(Task instructions) Below are some entries. Repeat exactly the lines from the one with "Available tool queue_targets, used" through the one with "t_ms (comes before", and only those.

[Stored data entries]
###

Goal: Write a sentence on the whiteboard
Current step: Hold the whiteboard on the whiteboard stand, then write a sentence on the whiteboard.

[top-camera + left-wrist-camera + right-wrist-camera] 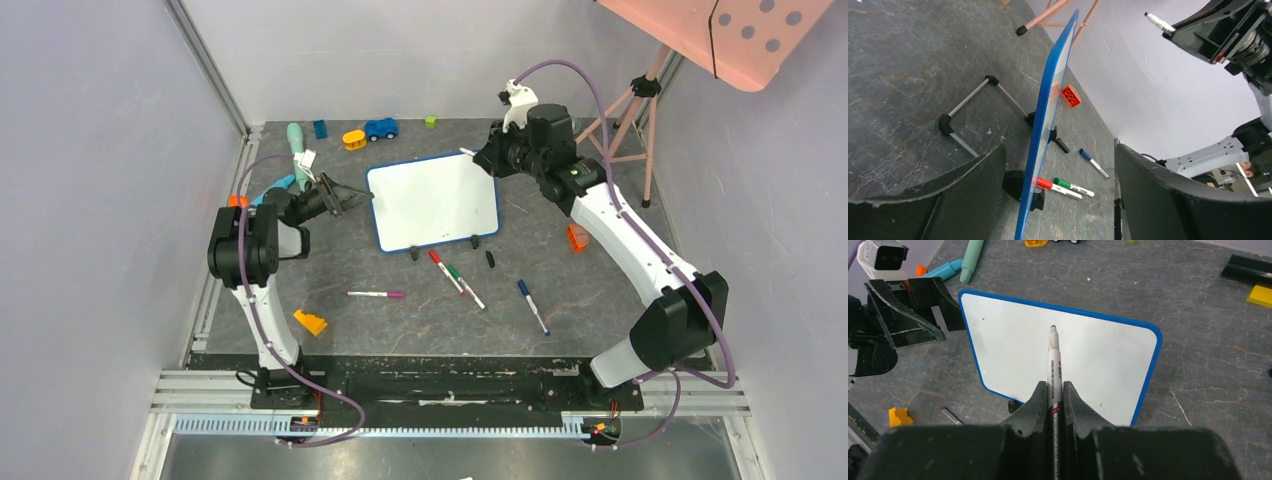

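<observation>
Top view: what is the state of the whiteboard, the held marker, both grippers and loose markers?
whiteboard: standing on its feet, blank
left gripper: open, one finger each side of the whiteboard's edge
right gripper: shut on held marker
held marker: uncapped, tip pointing at whiteboard
red marker: capped, lying flat
green marker: capped, lying flat
blue marker: capped, lying flat

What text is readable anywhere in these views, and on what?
No text is legible in any view.
On the whiteboard: no writing, the surface is blank.
On the held marker in the right end effector: small print along the barrel, too blurred to read.
On the green marker and the red marker lying by the board: label print too small to read.
</observation>
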Controlling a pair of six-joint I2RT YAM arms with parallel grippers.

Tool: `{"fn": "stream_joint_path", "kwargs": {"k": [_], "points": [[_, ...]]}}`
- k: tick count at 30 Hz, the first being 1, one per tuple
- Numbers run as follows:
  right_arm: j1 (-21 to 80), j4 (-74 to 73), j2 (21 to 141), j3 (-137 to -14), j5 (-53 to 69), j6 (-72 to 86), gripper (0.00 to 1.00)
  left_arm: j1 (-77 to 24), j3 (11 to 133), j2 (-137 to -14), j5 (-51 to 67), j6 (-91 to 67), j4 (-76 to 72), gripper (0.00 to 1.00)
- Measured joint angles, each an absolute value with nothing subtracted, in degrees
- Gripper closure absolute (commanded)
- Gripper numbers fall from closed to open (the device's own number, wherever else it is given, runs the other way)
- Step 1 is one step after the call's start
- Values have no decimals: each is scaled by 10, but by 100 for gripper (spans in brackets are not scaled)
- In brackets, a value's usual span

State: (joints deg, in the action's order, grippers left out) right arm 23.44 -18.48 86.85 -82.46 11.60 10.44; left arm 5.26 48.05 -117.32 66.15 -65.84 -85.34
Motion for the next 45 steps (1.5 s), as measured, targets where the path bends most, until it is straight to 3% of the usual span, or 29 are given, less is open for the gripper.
{"fn": "stream_joint_path", "kwargs": {"k": [6,14,24,28,45], "points": [[258,-177,874,-825,105,105,100,34,480,-1196,662,-637,-853,39],[275,-172,890,-825,104,107,100,32,481,-1208,666,-617,-854,80],[279,-172,892,-825,104,107,100,34,490,-1233,666,-608,-855,89],[286,-173,906,-836,104,105,100,34,491,-1234,667,-608,-856,98],[339,-179,920,-844,74,89,100,29,456,-1218,639,-592,-865,98]]}}
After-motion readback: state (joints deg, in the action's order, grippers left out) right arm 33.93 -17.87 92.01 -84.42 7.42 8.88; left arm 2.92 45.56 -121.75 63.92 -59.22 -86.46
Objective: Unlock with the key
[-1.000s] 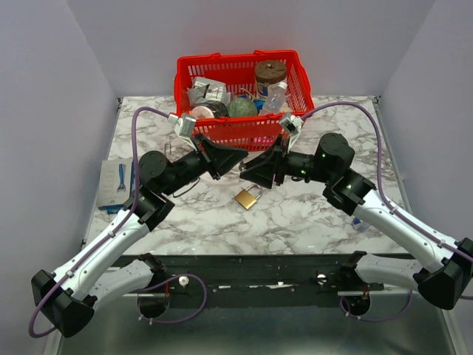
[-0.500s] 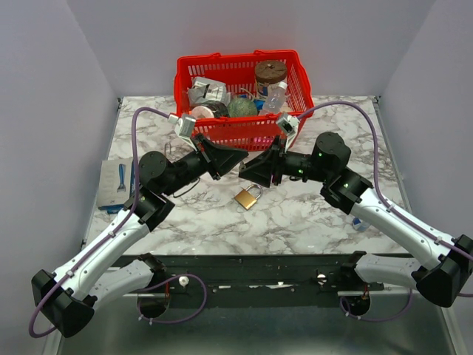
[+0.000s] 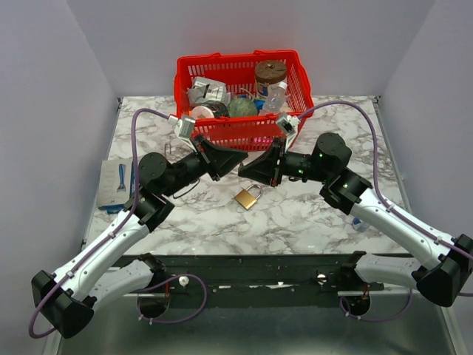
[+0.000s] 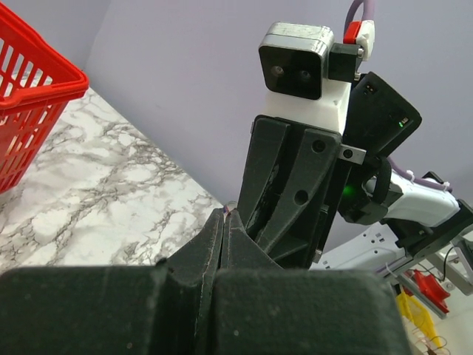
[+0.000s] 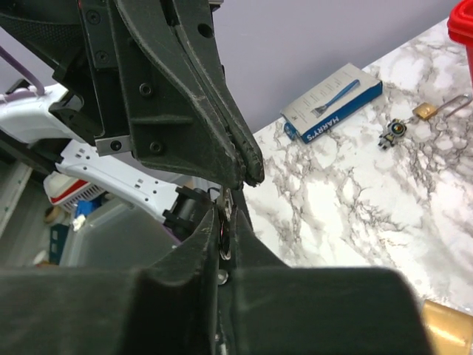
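The brass padlock (image 3: 247, 197) lies flat on the marble table (image 3: 310, 214), just in front of both grippers; its corner shows in the right wrist view (image 5: 447, 325). Above it, my left gripper (image 3: 243, 155) and right gripper (image 3: 241, 169) meet tip to tip. The left gripper (image 4: 228, 214) is shut, with a sliver of the key's metal poking from its tips. The right gripper (image 5: 228, 216) is shut on the key (image 5: 228, 201) and its ring, which runs up to the left gripper's fingertips (image 5: 250, 171). Most of the key is hidden between the fingers.
A red basket (image 3: 240, 134) holding several items stands at the back, right behind the grippers. A blue-and-white razor box (image 3: 117, 182) lies at the table's left edge. A small brass lock (image 5: 423, 111) and a small metal piece (image 5: 390, 133) lie near it.
The right gripper's jaws have come together on the key held out by the left gripper. The right arm has edged slightly left. The left arm and padlock have not moved.
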Available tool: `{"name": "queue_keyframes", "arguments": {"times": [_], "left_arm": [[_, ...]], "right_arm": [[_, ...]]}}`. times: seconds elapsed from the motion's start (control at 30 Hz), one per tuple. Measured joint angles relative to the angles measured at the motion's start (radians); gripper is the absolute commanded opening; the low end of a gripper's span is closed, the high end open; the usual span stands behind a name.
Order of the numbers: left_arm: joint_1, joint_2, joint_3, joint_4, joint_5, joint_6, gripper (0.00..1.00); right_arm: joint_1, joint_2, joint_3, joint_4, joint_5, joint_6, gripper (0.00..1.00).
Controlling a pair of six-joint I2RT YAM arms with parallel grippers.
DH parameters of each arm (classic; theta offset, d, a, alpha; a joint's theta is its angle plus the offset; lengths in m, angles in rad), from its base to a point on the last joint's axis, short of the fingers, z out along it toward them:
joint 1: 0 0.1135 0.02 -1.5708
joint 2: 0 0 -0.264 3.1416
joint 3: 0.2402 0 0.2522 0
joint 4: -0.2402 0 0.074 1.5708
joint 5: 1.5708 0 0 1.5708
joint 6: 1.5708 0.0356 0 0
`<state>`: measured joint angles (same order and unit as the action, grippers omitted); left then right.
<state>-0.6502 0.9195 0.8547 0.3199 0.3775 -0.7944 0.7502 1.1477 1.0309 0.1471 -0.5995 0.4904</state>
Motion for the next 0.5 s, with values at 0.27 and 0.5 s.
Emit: {"name": "queue_keyframes", "arguments": {"times": [0.27, 0.5], "left_arm": [[0.0, -0.011, -0.001, -0.021, -0.02, -0.013, 0.75], [0.0, -0.027, 0.045, -0.241, -0.185, 0.007, 0.99]], "right_arm": [[0.002, 0.007, -0.008, 0.016, -0.007, 0.038, 0.01], [-0.019, -0.001, -0.064, 0.027, 0.011, 0.092, 0.01]]}}
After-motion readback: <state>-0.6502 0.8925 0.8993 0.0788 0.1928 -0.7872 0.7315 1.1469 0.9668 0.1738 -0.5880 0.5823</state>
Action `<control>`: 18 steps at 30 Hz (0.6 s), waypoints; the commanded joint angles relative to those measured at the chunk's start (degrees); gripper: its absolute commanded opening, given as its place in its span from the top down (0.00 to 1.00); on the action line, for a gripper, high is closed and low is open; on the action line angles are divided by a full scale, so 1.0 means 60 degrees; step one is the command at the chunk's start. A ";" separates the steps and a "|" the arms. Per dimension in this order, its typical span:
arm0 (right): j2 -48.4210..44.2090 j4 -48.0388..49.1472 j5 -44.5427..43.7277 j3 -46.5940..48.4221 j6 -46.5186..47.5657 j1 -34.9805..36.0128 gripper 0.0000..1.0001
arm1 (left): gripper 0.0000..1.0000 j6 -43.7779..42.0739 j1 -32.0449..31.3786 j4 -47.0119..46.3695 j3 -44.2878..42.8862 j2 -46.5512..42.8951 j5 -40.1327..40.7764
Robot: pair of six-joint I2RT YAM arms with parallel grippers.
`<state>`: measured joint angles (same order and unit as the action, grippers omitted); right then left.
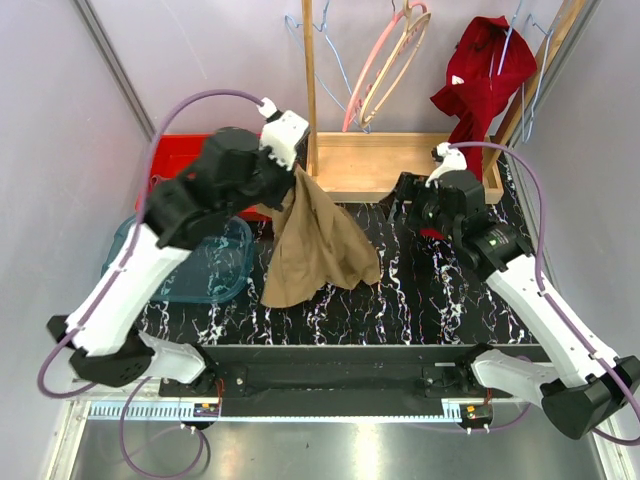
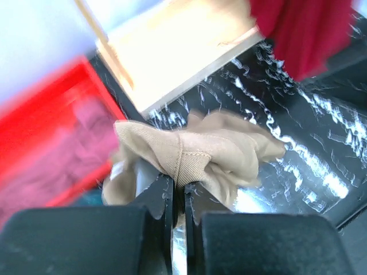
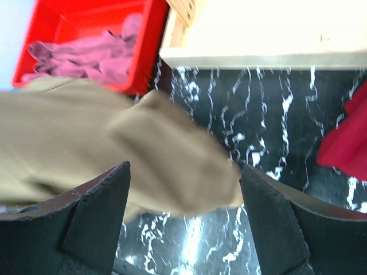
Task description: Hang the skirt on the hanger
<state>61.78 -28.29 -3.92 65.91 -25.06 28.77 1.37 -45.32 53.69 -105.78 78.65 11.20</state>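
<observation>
Skirt (image 1: pixel 315 245) hangs waist-up from the clamped left gripper (image 2: pixel 179 192), with the right gripper (image 3: pixel 183 172) gaping empty just right of it.

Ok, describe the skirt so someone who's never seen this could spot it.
Start at the black marbled table, then find the left gripper above its far side. The skirt hangs pinched from it: tan cloth, unlike the dark red garment hung at back right.
</observation>
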 commanded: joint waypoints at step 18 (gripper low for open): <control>0.0791 0.0995 0.2525 0.0045 0.0631 0.0038 0.12 | 1.00 -0.1124 -0.2375 -0.1724 0.6931 -0.2606 -0.8811</control>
<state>63.81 -24.73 4.62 65.84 -23.31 28.82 -13.80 -53.10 53.67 -71.11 64.03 -34.65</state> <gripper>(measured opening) 0.874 0.050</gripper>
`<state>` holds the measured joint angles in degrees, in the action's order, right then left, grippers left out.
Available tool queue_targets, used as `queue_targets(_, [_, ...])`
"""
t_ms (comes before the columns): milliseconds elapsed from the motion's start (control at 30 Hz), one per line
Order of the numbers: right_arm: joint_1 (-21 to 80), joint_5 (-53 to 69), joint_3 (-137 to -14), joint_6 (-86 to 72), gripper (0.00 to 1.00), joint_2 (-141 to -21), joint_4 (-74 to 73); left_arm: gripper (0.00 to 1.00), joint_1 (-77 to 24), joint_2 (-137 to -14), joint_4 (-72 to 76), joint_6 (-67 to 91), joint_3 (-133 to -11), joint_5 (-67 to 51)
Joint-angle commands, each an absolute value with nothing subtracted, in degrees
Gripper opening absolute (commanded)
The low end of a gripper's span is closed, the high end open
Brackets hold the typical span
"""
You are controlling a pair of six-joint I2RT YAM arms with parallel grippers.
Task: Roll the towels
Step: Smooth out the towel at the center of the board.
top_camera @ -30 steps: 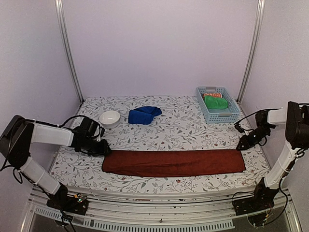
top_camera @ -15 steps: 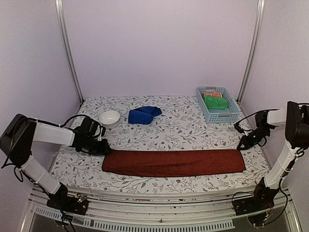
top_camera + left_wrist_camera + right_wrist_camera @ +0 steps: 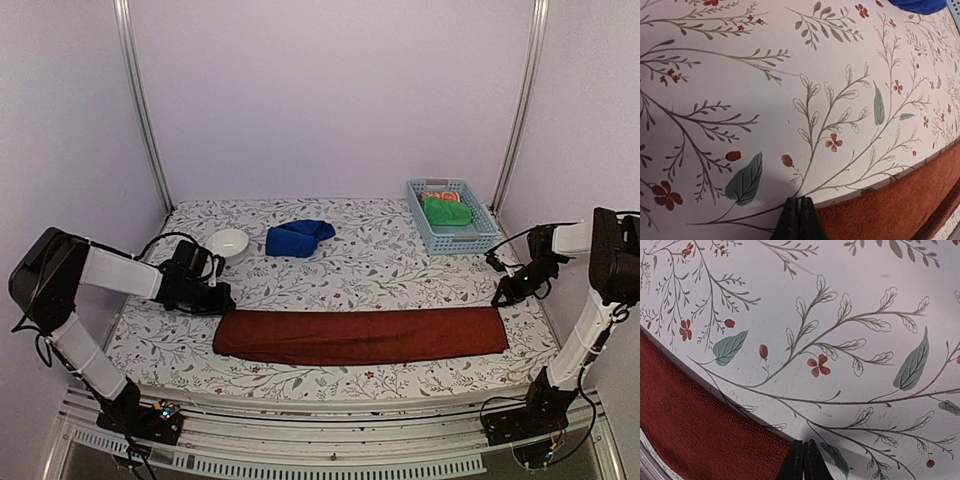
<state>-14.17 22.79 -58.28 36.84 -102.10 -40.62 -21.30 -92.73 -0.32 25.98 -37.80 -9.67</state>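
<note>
The dark red towel (image 3: 360, 337) lies flat in a long strip across the front of the table. My left gripper (image 3: 222, 303) rests low at its far left corner, the right gripper (image 3: 500, 296) at its far right corner. In the left wrist view the left gripper (image 3: 799, 199) is shut, its tips just beside the towel's (image 3: 890, 210) edge with no cloth showing between them. In the right wrist view the right gripper (image 3: 804, 441) is likewise shut at the towel's (image 3: 690, 425) corner. The blue towel (image 3: 298, 238) (image 3: 917, 5) lies crumpled at the back centre.
A white bowl (image 3: 228, 243) stands left of the blue towel. A light blue basket (image 3: 455, 243) at the back right holds a green cloth (image 3: 446, 211) and an orange patterned cloth (image 3: 438, 196). A floral cover (image 3: 380, 270) spreads over the table.
Both grippers have closed from partly open. The left arm has shifted slightly to the right and back, and the right gripper has lifted a little; the red towel lies almost unchanged.
</note>
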Motion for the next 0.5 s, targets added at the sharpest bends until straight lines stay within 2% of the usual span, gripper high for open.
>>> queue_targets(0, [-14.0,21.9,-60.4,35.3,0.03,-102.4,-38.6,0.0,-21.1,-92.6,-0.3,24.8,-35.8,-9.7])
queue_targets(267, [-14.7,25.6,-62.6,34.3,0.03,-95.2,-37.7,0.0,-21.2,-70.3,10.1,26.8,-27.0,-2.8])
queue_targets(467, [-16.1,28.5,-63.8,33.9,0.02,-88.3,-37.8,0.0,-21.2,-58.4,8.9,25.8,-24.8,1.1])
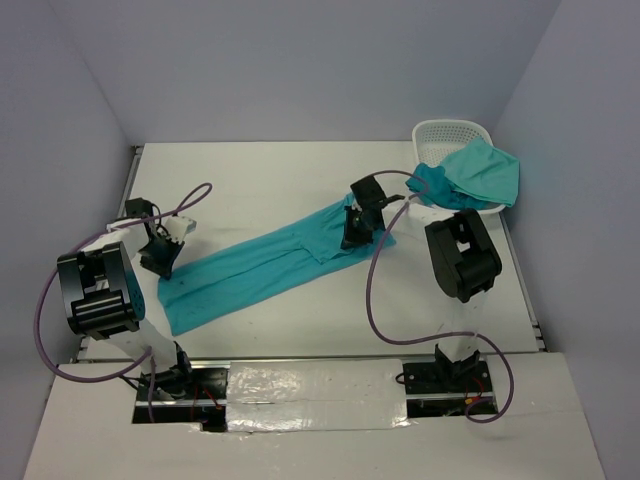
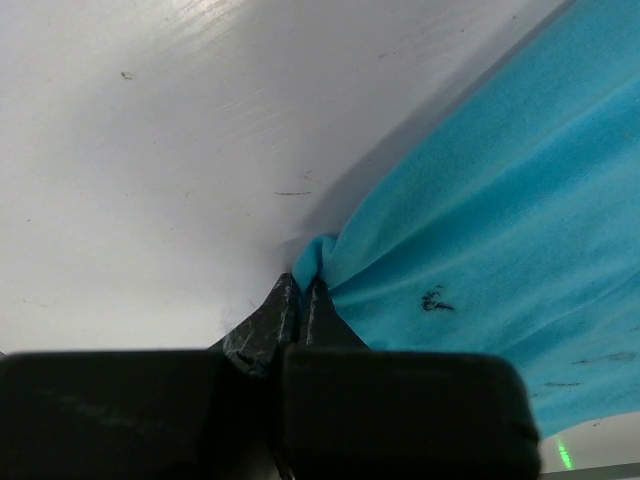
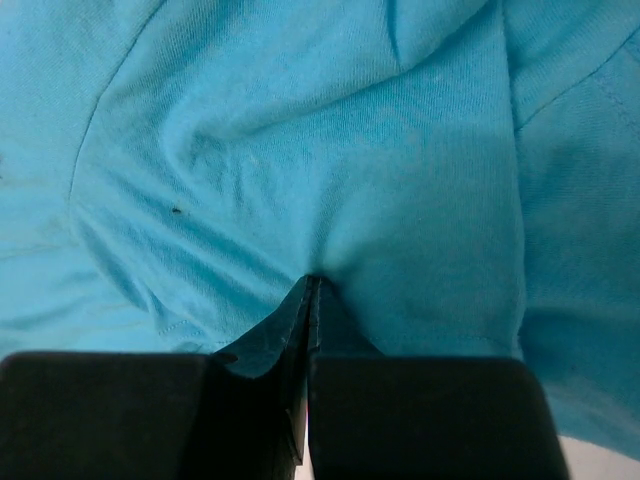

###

(Response)
Available tool queue_targets, used as `queue_targets(_, [_, ...])`
"""
t_ms (comes before the columns): milliseconds elapsed from the motion's start (control at 30 Hz), one per line

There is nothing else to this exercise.